On Monday, a pair of civil rights groups also raised concerns about differential privacy in a report.
Differential privacy could lower the quality of the data used for redrawing congressional and legislative districts, according to a report from Mexican American Legal Defense and Educational Fund, also known as MALDEF, and Asian Americans Advancing Justice AAJC.
The report suggested that differential privacy produced data that was less accurate for determining if a racial or ethnic minority group formed a majority in a particular community, potentially diluting their local political power. It also said the technique may create districts that run afoul of court rulings requiring districts to have equal population numbers.
But the Census Bureau said in a statement Wednesday that when employing the method any change from actual numbers dealing with racial or ethnic groups would be small most of the time.
In counts of racial and ethnic groups, the statistical agency has a target of being accurate within 5 percentage points of the real numbers at least 95% of the time at the smallest geographic levels, such as neighborhoods.

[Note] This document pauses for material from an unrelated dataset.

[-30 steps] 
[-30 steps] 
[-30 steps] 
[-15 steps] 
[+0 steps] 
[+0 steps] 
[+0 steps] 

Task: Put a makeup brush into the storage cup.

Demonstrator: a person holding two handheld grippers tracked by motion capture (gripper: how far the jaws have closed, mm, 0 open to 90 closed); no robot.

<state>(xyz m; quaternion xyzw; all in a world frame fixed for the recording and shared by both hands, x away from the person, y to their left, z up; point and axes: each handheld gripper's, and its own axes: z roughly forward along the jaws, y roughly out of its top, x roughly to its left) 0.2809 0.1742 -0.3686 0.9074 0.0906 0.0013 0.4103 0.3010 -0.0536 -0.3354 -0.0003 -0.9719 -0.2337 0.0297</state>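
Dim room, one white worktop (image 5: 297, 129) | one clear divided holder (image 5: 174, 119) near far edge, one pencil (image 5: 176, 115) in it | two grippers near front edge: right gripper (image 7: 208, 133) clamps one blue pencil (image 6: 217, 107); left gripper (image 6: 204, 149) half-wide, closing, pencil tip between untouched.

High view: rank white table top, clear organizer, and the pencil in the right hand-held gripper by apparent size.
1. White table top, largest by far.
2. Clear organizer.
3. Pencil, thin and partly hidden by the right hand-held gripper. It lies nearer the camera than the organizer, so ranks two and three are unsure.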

That accuracy range improves to at least 99.9% of the time as the size of the geographies get larger, the Census Bureau said.
But that 5-percentage-point deviation only is for the total population of an area. It could be much larger for subgroups like Latinos, and that could make the difference in deciding whether a district has a racial or ethnic majority, said Thomas Saenz, president and general counsel of the Mexican American Legal Defense and Educational Fund.
Raimondo also urged patience from state officials who are uncertain about when their congressional and legislative districts will be redrawn because the Census Bureau was unable to release redistricting data by a March 31 deadline owing to delays caused by the pandemic. The bureau says the redistricting data will be released in an old format by August and in a new format by the end of September.
Besides redistricting, the 2020 census is used for divvying up congressional seats and Electoral College votes among the states and distributing $1.5 trillion in federal spending each year.
“We are behind, but my direction to the team is we have to get it right," Raimondo said. “The fact of the matter is it's so much better to wait a little longer and have accurate data that we all can trust ... We are prioritizing accuracy over rushing it out."